Ahead of Labor Day weekend, Detective Mason said the department has “shifted resources that will allow us to pay overtime during a busy time of the summer.” The Post reports the overtime shift will deploy “hundreds” of cops through Labor Day weekend in areas where the West Indian Day Parade and J’Ouvert are typically scheduled in Brooklyn. (Both were cancelled due to the pandemic).

Mayor Bill de Blasio has recently allocated $10 million in crisis management system funds to add another five sites, a part of an expansion in which the city will solicit proposals in a forthcoming process, mayoral spokesperson Chester Soria said. After a bloody June in which NYC saw a 130 percent spike in shootings compared to June of last year, the de Blasio administration rolled out additional “take-back-the-block” efforts, though it is not clear what further monetary resources have been provided.

All told, the crisis management system has $45 million in funds—a trifling amount compared to the NYPD's $5 billion-plus budget.

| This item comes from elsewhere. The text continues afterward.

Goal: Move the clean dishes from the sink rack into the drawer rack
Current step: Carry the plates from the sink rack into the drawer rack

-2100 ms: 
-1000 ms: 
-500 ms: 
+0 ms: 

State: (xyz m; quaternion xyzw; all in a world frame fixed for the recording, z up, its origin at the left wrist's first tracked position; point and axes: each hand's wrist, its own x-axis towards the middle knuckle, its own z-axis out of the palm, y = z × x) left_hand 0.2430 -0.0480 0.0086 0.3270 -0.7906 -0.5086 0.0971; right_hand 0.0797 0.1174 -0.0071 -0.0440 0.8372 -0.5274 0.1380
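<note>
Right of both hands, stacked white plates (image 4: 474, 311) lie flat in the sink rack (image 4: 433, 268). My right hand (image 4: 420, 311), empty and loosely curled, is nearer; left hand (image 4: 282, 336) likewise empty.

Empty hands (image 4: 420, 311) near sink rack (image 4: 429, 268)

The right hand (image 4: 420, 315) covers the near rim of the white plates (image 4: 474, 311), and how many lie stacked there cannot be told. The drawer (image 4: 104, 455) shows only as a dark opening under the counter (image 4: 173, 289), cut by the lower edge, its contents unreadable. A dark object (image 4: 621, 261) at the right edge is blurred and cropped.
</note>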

Soria added that "groups on the ground are working with community leaders and local commands to identify and prioritize areas of concerns" ahead of Labor Day weekend.

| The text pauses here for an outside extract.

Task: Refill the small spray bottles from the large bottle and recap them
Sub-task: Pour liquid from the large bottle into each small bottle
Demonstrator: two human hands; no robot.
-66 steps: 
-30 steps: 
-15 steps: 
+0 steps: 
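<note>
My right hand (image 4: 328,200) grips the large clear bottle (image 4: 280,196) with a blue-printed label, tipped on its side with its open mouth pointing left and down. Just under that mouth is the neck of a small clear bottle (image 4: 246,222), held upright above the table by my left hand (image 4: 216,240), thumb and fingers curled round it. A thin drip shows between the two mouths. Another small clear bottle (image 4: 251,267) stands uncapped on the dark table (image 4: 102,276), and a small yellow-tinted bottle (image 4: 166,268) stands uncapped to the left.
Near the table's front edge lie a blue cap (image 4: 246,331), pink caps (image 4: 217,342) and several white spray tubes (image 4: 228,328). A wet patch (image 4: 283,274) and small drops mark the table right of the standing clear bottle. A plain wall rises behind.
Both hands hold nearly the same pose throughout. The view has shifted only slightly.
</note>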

The Office to Prevent Gun Violence and crisis management system groups are doing outreach, canvassing, and peacekeeping messaging, he added.

Pinpointing what’s causing the rise in shootings in NYC, which corresponds with a rise in shootings in other American cities this summer, is difficult. The mayor and NYPD officials have blamed the courts system, early releases from Rikers Island during a COVID-19 outbreak in the jail system, and bail reforms. Data contradicts such narratives. De Blasio has also suggested the coronavirus pandemic and massive job loss is related.

“No one has the exact answer for what it is,” said Kheperah Kearse, the associate director at Queens cure violence group Life Camp, Inc., who works with helping young people deal with trauma they’re facing. “A lot of people are grieving because they’ve lost loved ones and they don’t know how to cope. A lot of people have lost jobs. A lot of people are hopeless. That cocktail of emotion can be extremely volatile."

Kearse added, “We want people to know that there are resources and there are other ways to act out their aggression."